**DATA SHOWN**
^^^^^^^^^^^^^^^^

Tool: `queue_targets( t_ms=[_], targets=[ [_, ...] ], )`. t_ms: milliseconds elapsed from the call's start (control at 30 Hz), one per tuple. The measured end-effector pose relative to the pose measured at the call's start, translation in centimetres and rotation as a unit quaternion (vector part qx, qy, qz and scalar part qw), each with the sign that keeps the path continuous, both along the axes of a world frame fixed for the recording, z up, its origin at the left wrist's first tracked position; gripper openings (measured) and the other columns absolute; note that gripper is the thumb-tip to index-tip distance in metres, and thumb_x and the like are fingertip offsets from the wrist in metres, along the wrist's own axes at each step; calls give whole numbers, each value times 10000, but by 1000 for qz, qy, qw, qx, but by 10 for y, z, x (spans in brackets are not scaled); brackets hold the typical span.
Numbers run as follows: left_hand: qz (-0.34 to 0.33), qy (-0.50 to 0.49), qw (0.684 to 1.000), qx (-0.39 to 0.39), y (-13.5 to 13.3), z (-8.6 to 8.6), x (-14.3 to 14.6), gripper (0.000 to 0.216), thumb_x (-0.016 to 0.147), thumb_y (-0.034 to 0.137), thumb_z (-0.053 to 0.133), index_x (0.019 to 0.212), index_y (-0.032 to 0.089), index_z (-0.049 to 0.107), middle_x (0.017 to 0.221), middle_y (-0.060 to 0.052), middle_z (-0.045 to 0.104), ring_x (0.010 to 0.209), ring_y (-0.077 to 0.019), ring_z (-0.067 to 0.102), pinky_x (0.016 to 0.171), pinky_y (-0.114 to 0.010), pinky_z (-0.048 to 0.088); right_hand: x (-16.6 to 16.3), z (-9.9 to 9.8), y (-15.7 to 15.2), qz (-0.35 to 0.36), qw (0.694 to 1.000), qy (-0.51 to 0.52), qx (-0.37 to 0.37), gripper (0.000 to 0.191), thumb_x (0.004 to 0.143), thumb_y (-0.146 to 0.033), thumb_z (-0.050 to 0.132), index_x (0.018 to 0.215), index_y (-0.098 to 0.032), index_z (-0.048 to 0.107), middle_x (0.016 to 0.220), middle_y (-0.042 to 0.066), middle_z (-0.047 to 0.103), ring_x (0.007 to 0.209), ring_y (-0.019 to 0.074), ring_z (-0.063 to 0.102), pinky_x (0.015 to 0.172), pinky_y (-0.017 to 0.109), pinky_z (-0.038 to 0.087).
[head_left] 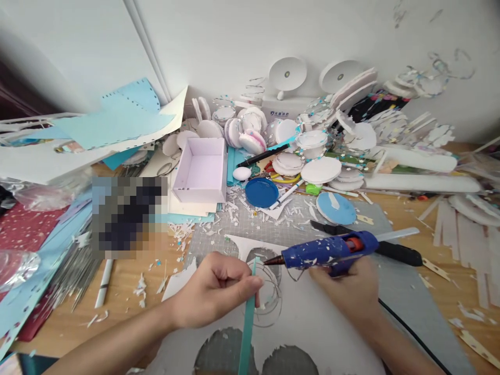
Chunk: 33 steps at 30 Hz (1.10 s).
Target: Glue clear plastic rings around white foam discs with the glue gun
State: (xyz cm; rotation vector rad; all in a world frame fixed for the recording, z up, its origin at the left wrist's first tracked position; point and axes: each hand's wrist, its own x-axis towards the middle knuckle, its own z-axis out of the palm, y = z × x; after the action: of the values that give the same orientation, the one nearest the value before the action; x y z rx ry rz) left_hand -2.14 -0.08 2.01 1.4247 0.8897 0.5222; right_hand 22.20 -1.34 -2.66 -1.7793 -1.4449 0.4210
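Observation:
My left hand [221,294] pinches a narrow teal paper strip [247,333] near its upper end, and the strip hangs down toward me. A blue hot glue gun [316,251], smeared with white flecks, is gripped in my right hand [351,291]. Its dark nozzle points left and lies close to the strip's top; I cannot tell whether they touch. A clear glue stick [402,234] juts out of the gun's back. Behind the strip, thin wire loops [269,304] rest over a white sheet [312,323] with round holes cut in it.
A grey cutting mat [375,208] lies under the work. A white box [201,195], a blue lid [261,192] and a black-handled knife [402,254] are around it. White foam discs [321,170] pile up at the back. Wires [74,276] lie at the left; paper scraps are scattered about.

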Motion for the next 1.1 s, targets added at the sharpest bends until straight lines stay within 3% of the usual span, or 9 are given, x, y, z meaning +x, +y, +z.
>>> queue_targets(
  t_ms=[900,1100],
  targets=[
    [-11,7,1000,8,-2,0,0,423,892,343,499,578,95,637,451,65,275,426,-65,243,391,-213,186,-6,3,1,-3,1000,6,-25,140,544,-287,609,521,-221,487,392,-47,513,349,114,476,360,222,405],
    [-13,2,1000,5,-1,-1,0,421,889,336,503,553,104,606,452,70,268,423,-61,232,388,-209,180,-12,4,-3,-32,999,17,-8,149,577,-296,593,535,-229,467,420,-58,495,383,111,467,399,229,402]
  ],
)
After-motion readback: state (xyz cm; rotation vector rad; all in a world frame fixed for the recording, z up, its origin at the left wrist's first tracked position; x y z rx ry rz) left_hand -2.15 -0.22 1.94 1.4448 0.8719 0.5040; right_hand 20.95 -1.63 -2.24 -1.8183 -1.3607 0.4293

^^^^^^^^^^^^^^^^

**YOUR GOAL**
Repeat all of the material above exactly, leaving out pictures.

**SOLUTION BELOW**
Tool: `queue_targets( t_ms=[_], targets=[ [_, ...] ], )`. t_ms: milliseconds elapsed from the call's start (control at 30 Hz), one per tuple. The measured end-effector pose relative to the pose measured at the call's start, translation in centimetres and rotation as a unit quaternion (vector part qx, qy, qz and scalar part qw), each with the sign that keeps the path continuous, both along the axes of a world frame fixed for the recording, z up, its origin at the left wrist's first tracked position; gripper openings (measured) and the other columns absolute; note that gripper is the thumb-tip to index-tip distance in metres, and thumb_x and the like are fingertip offsets from the wrist in metres, along the wrist's own axes at each step; calls give whole numbers, each value times 10000, but by 1000 for qz, qy, qw, qx, but by 10 for y, z, x (spans in brackets are not scaled); brackets hold the typical span.
Numbers run as follows: left_hand: qz (-0.34 to 0.33), qy (-0.50 to 0.49), qw (0.684 to 1.000), qx (-0.39 to 0.39), y (-13.5 to 13.3), z (-8.6 to 8.6), x (-14.3 to 14.6), gripper (0.000 to 0.216), thumb_x (-0.016 to 0.147), thumb_y (-0.034 to 0.137), thumb_z (-0.053 to 0.133), index_x (0.019 to 0.212), index_y (-0.032 to 0.089), index_z (-0.049 to 0.107), middle_x (0.017 to 0.221), middle_y (-0.060 to 0.052), middle_z (-0.045 to 0.104), ring_x (0.010 to 0.209), ring_y (-0.077 to 0.019), ring_z (-0.067 to 0.102), pinky_x (0.016 to 0.171), pinky_y (-0.114 to 0.010), pinky_z (-0.048 to 0.088); right_hand: x (-16.6 to 16.3), z (-9.9 to 9.8), y (-15.7 to 15.2), qz (-0.35 to 0.36), qw (0.694 to 1.000), qy (-0.51 to 0.52), qx (-0.37 to 0.37), gripper (0.000 to 0.191), thumb_x (0.004 to 0.143), thumb_y (-0.146 to 0.033), thumb_z (-0.050 to 0.132), index_x (0.018 to 0.215), index_y (-0.098 to 0.032), index_z (-0.048 to 0.107), middle_x (0.016 to 0.220), middle_y (-0.042 to 0.066), middle_z (-0.047 to 0.103), ring_x (0.007 to 0.209), ring_y (-0.019 to 0.074), ring_z (-0.063 to 0.102), pinky_x (0.015 to 0.172), pinky_y (-0.017 to 0.109), pinky_z (-0.038 to 0.087).
[head_left] 
Chunk: 33 steps at 30 Hz (1.10 s).
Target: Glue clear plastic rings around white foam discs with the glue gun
State: (xyz cm; rotation vector rad; all in a world frame fixed for the recording, z up, its origin at the left wrist's first tracked position; point and axes: each hand's wrist, its own x-axis towards the middle knuckle, its own z-axis out of the palm, y = z × x; after the action: of the values that give the same orientation, the one nearest the value before the action; x y z rx ry rz) left_hand -2.14 -0.08 2.01 1.4247 0.8897 0.5222; right_hand 22.20 -1.34 -2.66 -1.7793 -1.4449 0.4210
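Observation:
My left hand [221,294] pinches a narrow teal paper strip [247,333] near its upper end, and the strip hangs down toward me. A blue hot glue gun [316,251], smeared with white flecks, is gripped in my right hand [351,291]. Its dark nozzle points left and lies close to the strip's top; I cannot tell whether they touch. A clear glue stick [402,234] juts out of the gun's back. Behind the strip, thin wire loops [269,304] rest over a white sheet [312,323] with round holes cut in it.
A grey cutting mat [375,208] lies under the work. A white box [201,195], a blue lid [261,192] and a black-handled knife [402,254] are around it. White foam discs [321,170] pile up at the back. Wires [74,276] lie at the left; paper scraps are scattered about.
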
Motion for the next 1.1 s, targets added at the sharpest bends until straight lines stay within 3% of the usual span, or 9 are given, x, y, z meaning +x, +y, +z.
>>> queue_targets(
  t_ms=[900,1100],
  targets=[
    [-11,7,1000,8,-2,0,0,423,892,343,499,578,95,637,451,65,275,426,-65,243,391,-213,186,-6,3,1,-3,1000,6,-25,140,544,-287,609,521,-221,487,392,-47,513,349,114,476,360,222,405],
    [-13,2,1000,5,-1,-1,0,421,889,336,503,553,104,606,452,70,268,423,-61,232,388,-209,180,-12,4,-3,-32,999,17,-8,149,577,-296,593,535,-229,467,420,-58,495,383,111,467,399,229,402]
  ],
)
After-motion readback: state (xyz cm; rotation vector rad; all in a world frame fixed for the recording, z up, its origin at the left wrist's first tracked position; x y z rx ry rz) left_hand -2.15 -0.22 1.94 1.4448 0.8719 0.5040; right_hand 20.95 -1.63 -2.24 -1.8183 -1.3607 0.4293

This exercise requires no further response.